A fishbowl conversation is a form of dialogue that can be used when discussing topics within large groups. Fishbowl conversations are sometimes also used in participatory events such as unconferences. The advantage of fishbowl is that it allows the entire group to participate in a conversation. Several people can join the discussion.

== Method ==
A number of chairs (traditionally five) are arranged in an inner circle. This is the fishbowl. The remaining chairs are arranged in concentric circles outside the fishbowl. A few participants are selected to fill the fishbowl, while the rest of the group sit on the chairs outside the fishbowl. In an open fishbowl, one chair is left empty. In a closed fishbowl, all chairs are filled. The moderator introduces the topic and the participants start discussing the topic. The audience outside the fishbowl listen in on the discussion.

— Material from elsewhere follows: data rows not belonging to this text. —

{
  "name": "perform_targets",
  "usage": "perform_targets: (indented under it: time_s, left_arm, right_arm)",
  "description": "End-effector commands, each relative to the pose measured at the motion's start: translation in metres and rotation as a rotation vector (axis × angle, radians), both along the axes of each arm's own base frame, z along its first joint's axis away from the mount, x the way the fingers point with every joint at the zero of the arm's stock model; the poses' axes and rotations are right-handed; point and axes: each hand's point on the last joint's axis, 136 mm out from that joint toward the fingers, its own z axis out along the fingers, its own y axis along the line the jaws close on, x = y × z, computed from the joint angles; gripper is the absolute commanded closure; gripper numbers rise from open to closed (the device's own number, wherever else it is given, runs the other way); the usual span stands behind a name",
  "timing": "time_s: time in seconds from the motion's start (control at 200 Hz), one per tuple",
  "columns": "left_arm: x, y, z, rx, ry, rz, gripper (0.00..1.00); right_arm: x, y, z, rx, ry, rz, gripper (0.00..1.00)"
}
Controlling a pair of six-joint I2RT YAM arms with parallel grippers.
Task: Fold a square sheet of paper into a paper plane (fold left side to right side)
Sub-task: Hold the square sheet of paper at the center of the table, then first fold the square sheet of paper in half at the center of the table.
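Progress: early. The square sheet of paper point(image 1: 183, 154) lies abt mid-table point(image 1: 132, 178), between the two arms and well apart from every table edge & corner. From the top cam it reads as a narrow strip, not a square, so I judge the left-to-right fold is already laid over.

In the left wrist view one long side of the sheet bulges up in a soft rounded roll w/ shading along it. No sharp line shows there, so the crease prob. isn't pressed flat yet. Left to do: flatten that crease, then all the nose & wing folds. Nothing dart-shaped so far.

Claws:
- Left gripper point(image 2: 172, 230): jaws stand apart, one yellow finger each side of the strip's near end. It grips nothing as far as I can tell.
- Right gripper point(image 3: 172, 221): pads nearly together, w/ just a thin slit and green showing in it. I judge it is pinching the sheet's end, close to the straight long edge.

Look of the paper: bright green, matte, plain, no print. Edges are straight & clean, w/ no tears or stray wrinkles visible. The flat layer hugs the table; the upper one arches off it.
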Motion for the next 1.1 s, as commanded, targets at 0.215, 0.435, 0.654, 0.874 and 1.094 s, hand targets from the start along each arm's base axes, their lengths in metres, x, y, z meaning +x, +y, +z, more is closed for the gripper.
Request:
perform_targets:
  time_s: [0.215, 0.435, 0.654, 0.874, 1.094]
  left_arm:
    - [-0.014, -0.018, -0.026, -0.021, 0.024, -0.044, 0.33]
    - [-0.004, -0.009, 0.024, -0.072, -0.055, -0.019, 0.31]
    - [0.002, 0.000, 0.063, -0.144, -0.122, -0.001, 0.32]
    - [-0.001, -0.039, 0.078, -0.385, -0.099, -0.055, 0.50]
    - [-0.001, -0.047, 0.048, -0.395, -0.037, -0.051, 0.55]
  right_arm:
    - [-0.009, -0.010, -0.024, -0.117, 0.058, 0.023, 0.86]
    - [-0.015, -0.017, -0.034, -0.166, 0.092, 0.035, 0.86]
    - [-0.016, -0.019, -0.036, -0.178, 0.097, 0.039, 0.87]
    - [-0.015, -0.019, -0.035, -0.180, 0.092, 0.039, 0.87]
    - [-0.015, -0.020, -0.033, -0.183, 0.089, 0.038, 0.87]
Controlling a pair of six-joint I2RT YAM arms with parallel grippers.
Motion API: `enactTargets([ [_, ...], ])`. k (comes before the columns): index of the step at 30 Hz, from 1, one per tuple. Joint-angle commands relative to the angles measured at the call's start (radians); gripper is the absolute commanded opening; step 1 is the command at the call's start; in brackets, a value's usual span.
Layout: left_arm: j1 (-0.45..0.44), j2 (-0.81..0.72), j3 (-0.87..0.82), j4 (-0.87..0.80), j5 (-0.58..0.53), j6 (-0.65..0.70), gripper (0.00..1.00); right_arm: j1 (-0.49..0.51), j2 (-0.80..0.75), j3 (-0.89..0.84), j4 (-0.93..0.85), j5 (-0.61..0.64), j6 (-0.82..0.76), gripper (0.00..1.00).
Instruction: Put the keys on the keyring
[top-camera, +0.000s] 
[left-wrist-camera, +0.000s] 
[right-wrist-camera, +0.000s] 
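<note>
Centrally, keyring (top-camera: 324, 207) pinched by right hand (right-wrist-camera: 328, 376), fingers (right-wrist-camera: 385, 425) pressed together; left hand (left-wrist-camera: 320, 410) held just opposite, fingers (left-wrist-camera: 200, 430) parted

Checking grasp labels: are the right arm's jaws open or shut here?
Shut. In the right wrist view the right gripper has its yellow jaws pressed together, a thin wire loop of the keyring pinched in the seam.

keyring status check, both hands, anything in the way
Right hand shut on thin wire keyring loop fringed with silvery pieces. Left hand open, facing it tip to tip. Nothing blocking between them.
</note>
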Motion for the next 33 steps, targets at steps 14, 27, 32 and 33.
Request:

In an open fishbowl, any member of the audience can, at any time, occupy the empty chair and join the fishbowl. When this happens, an existing member of the fishbowl must voluntarily leave the fishbowl and free a chair. The discussion continues with participants frequently entering and leaving the fishbowl. Depending on how large the audience is, many audience members can spend some time in the fishbowl and take part in the discussion. When time runs out, the fishbowl is closed and the moderator summarizes the discussion.

An immediate variation of this is to have only two chairs in the central group. When someone in the audience wants to join the two-way conversation, they come forward and tap the shoulder of the person they want to replace, at some point when they are not talking (tapping may be replaced by some other method that achieves the same end, e.g. standing facing the person to replace). The tapped speaker must then return to the outer circles, being replaced by the new speaker, who carries on the conversation in their place.

In a closed fishbowl, the initial participants speak for some time. When time runs out, they leave the fishbowl and a new group from the audience enters the fishbowl. This continues until many audience members have spent some time in the fishbowl. Once the final group has concluded, the moderator closes the fishbowl and summarizes the discussion.

== Advantages ==
An advantage of a fishbowl conversation is that it is suitable for large groups. It also lessens distinctions between the speakers and the audience. Open fishbowls are often seen as highly democratic, as participation in discussion is open to all members at any time. This has made fishbowls popular in participatory group meetings and conferences.

== Issues ==
This is not a forum where introverted or shy people will be inclined to contribute. To include them, it is possible to break the dialogue down into much smaller groups to make them feel comfortable to discuss a topic. Their opinions can be garnered upfront through a post-it gathering exercise or with live-voting on whose opinion they value/want replaced (via non-technical show of arms/clapping or a digital live-voting app).

==Variations==
The group can be split into two smaller and distinct sub-groups (such as men and women, or older and younger participants), who convene separately and come up with three to four questions for the other group, which are written on cards. The participants reconvene, exchange cards, and form two circles with one subgroup inside the other and both of them facing inwards. The inside group read a question and discuss it, while those in the outside circle listen but do not speak. Each question is discussed in this way, making sure everyone in the inner circle has a chance to speak. The circles are then reversed. The questions that the groups generate can be on the same subject or not, at the discretion of the organizer. This version is a good party game for groups of thirty to sixty people.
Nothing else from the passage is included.